- _Task details_: Which of the lines in the records below hold the string "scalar"? Copy every one of them.

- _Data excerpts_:
________________________________________

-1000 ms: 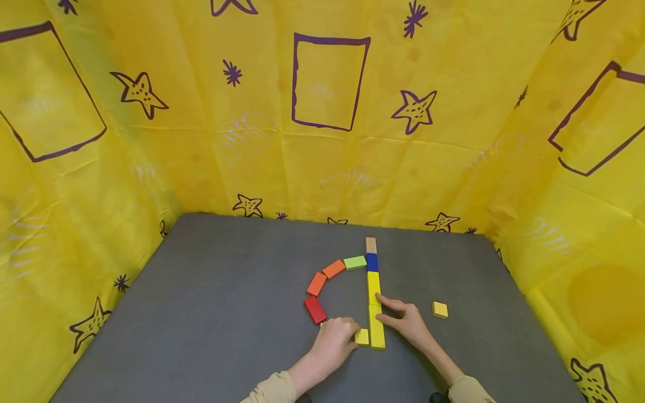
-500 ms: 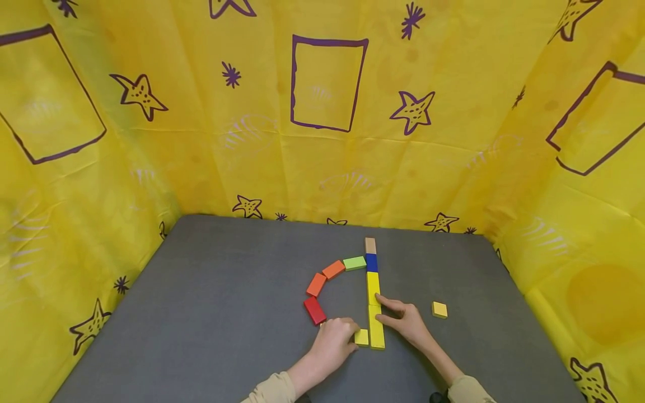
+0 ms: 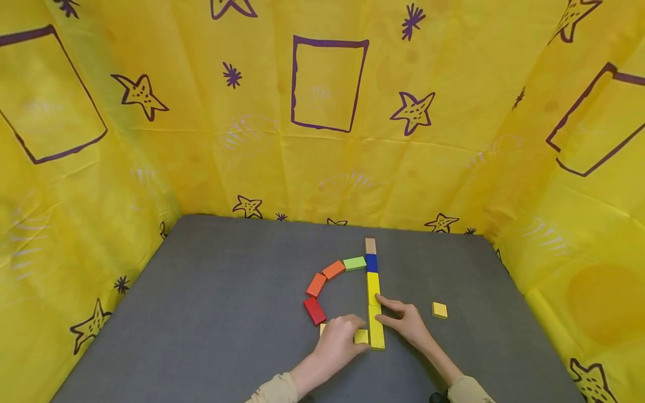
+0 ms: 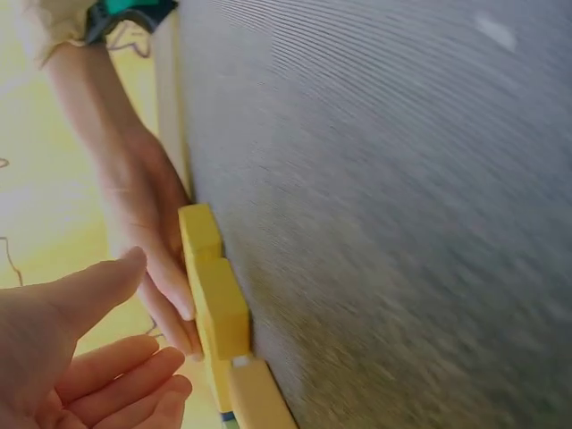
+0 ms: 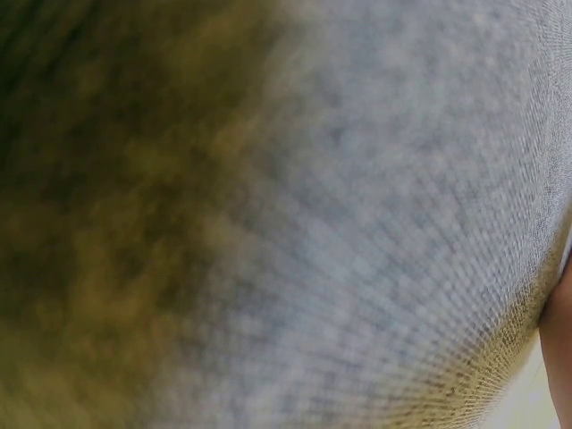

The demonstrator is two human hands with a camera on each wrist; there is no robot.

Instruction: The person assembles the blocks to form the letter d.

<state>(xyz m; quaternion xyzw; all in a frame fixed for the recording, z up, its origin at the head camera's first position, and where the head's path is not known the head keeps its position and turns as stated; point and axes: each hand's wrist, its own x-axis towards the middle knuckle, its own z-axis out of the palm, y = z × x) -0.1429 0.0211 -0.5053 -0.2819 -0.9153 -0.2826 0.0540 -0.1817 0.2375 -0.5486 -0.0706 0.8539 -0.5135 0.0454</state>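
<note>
My left hand point(image 3: 339, 342) is around a small yellow block point(image 3: 361, 336) in the head view. In the left wrist view its thumb and fingers stand spread, apart from the blocks. That block lies beside the lower long yellow block point(image 3: 376, 336). With thumb and forefinger extended, my right hand point(image 3: 407, 324) touches the right side of the straight row, at the lower block and the upper long yellow block point(image 3: 373, 284). A pale block point(image 3: 322, 329) is partly hidden behind my left hand. The right wrist view shows mostly blurred cloth.
Beyond the yellow blocks the row continues with a blue block point(image 3: 372, 263) and a wooden block point(image 3: 370, 245). A green block point(image 3: 355, 263), two orange blocks point(image 3: 316, 285) and a red block point(image 3: 314, 310) curve leftward. One loose yellow block point(image 3: 439, 310) lies right.
My left hand has shifted slightly right and its thumb and fingers have spread, uncovering more of the pale block. My right hand and the visible blocks have stayed put.
</note>
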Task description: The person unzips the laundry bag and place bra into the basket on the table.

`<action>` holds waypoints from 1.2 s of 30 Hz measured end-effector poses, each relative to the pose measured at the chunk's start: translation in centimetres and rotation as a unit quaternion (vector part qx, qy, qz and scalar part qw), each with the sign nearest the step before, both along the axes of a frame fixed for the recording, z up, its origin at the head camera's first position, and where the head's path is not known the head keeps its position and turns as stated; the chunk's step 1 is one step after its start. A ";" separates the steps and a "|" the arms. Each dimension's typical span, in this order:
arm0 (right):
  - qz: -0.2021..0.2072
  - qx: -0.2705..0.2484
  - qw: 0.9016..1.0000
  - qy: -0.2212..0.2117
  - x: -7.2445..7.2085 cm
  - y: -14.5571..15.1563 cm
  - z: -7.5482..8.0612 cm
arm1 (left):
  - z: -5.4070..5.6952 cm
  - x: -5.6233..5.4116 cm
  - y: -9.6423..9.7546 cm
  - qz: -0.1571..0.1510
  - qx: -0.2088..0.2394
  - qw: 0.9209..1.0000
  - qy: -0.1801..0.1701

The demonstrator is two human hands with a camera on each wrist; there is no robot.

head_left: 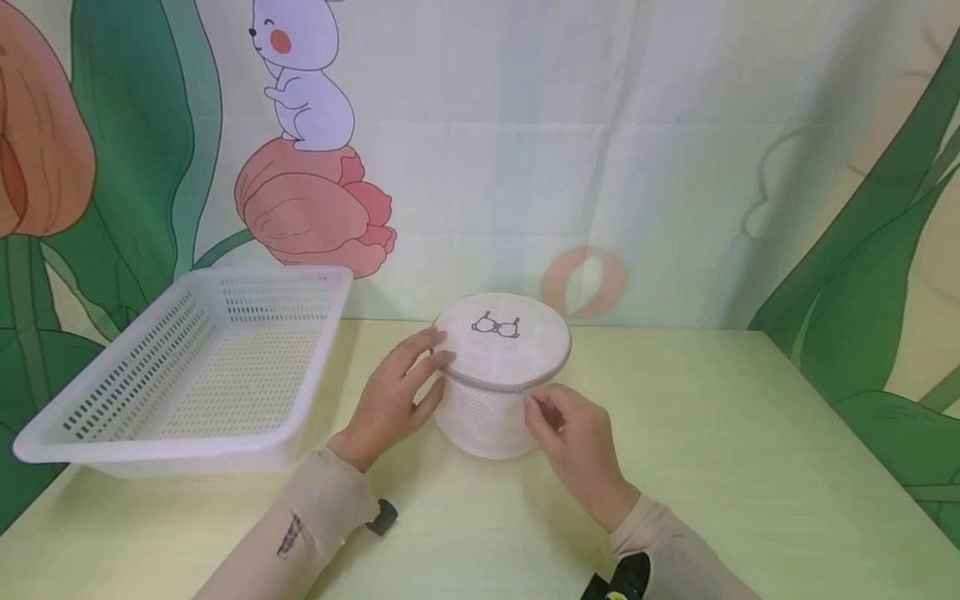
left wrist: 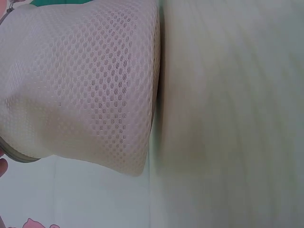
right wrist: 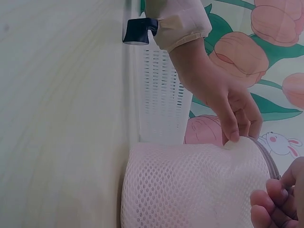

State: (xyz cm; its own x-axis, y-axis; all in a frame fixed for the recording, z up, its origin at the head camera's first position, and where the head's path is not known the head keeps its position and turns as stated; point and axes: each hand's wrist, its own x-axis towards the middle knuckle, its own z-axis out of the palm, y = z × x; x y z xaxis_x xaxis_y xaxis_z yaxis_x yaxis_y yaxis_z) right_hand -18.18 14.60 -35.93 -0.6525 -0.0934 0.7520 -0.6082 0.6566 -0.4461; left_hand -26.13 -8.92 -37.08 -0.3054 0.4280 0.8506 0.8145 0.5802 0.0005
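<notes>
A white mesh laundry bag [head_left: 487, 421] stands upright on the table, drum-shaped, with a bra drawn on its round lid [head_left: 517, 354]. A grey zipper [head_left: 480, 384] runs around the lid's edge. From the left side, my left hand [head_left: 393, 400] grips the upper rim, fingers over the edge and thumb lower on the wall. My right hand [head_left: 577, 446] pinches the zipper pull at the front right of the rim; the pull is mostly hidden by the fingertips. Up close, the left wrist view shows the honeycomb mesh wall [left wrist: 99, 80].
A white plastic basket [head_left: 307, 400] with slotted walls stands on the left of the pale table [head_left: 712, 450]. Behind the table hangs a cloth [head_left: 480, 167] printed with tulips and a rabbit. Dark bands [head_left: 630, 579] are strapped at both wrists.
</notes>
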 end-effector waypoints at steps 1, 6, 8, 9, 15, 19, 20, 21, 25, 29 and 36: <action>0.000 0.000 1.000 0.000 0.0 0.0 0.0 | 0.0 0.1 0.0 -0.001 0.000 1.000 0.000; 0.002 -0.003 1.000 0.003 0.0 0.0 0.0 | 0.0 0.2 0.1 -0.010 0.002 1.000 0.004; 0.002 -0.003 1.000 0.004 0.0 0.0 0.0 | 0.0 0.2 0.2 -0.013 0.002 1.000 0.006; 0.001 -0.003 1.000 0.004 0.0 0.0 0.0 | 0.0 0.3 0.2 -0.013 0.002 1.000 0.005; -0.007 -0.004 1.000 0.001 0.1 -0.1 0.1 | 0.1 0.5 0.6 -0.024 0.005 1.000 0.010; -0.006 -0.005 1.000 0.001 0.1 -0.2 0.1 | 0.3 0.7 1.0 -0.031 -0.001 0.999 0.022; -0.005 -0.006 1.000 0.002 0.1 -0.2 0.1 | 0.4 0.8 1.1 -0.032 -0.004 0.999 0.025; -0.005 -0.006 1.000 0.002 0.1 -0.2 0.1 | 0.5 0.9 1.2 -0.033 -0.007 0.999 0.027; -0.004 -0.005 1.000 0.008 0.1 -0.1 0.1 | 0.8 1.2 1.6 -0.037 -0.013 0.999 0.034; -0.002 -0.003 1.000 0.009 0.1 -0.1 0.2 | 1.1 1.5 2.0 -0.046 -0.010 0.998 0.040; -0.002 0.002 1.000 0.002 0.3 -0.2 0.3 | 1.3 2.1 2.6 -0.058 -0.011 0.997 0.042</action>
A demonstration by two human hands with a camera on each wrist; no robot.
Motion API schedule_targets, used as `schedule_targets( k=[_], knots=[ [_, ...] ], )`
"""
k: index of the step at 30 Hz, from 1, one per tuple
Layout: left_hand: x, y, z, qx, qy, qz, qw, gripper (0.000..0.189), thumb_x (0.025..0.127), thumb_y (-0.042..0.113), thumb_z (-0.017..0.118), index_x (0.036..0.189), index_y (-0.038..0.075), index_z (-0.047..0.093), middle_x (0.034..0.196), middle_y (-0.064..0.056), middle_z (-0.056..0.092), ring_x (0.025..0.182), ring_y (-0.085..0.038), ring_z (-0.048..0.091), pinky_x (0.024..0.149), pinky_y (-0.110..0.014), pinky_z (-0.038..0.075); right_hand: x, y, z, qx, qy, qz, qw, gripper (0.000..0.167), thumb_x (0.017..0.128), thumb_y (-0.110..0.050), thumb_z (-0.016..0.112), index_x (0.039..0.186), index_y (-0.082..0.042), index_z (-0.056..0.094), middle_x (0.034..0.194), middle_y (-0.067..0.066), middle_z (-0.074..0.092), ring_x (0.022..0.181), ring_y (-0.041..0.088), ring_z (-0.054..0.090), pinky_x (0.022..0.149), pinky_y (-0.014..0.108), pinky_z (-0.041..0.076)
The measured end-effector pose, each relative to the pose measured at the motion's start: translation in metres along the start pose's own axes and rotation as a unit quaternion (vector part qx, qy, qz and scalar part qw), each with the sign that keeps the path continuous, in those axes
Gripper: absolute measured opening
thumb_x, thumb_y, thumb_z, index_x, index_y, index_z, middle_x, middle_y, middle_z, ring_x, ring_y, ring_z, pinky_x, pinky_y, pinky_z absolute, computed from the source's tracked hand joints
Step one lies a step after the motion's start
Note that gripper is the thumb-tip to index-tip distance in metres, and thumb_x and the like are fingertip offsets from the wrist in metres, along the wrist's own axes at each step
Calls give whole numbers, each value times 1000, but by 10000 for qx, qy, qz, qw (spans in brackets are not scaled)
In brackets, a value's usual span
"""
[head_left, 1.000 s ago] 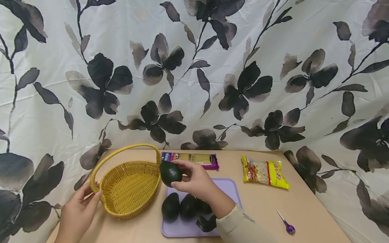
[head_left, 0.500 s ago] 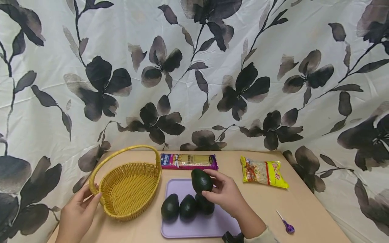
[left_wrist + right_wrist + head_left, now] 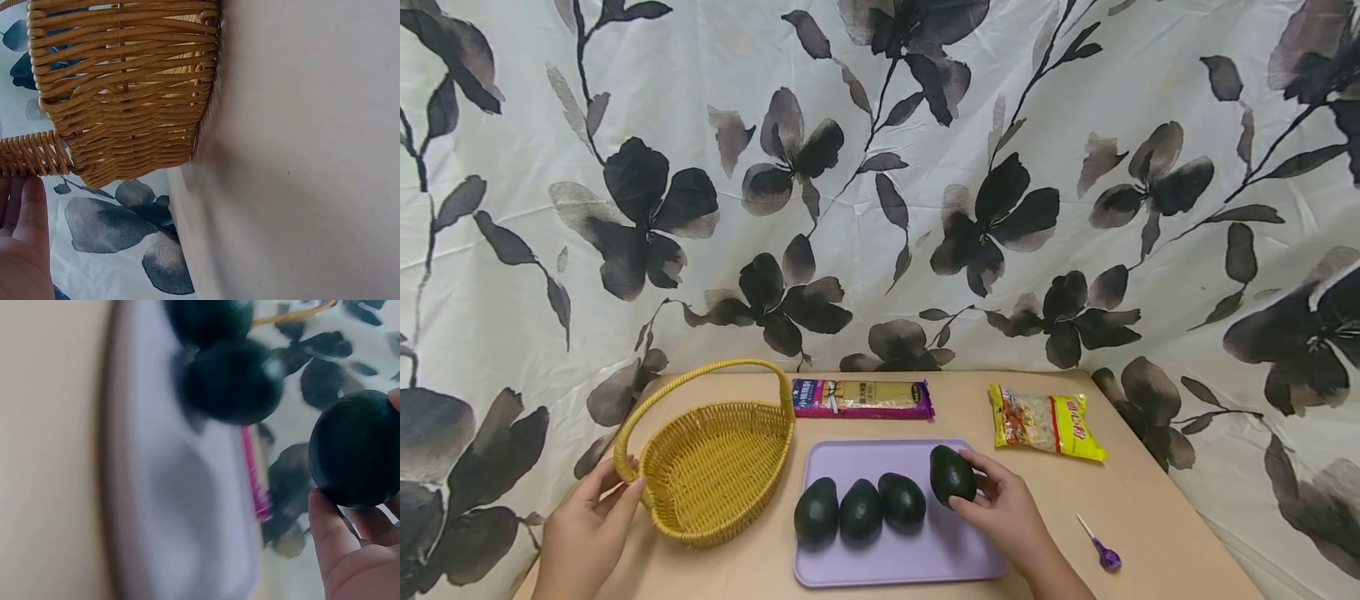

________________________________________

- _Output of the exercise_:
`<action>` holds waypoints from 1.2 s of 30 Hz measured end-effector poses, each relative to the pose measured at the chunk's start: translation in centimetres and rotation as a unit quaternion (vector part qx, qy, qz and scalar part qw), each with the sign nearest the step before, both along the axes of a frame fixed for the recording, z up, its origin at the head camera's first position, and where the head's path is not known the head keeps its position and turns as stated; the chunk's step 1 is one step after its start. A ";" separates the steps and a "|" the arms. Each dimension's typical span, in this order:
The measured end-effector pose, each relative to the pose measured at the motion's start: translation in metres along the start pose's own axes and rotation as a unit quaternion (vector part qx, qy, qz and scalar part qw), each with the sign that keeps the path continuous, in those axes

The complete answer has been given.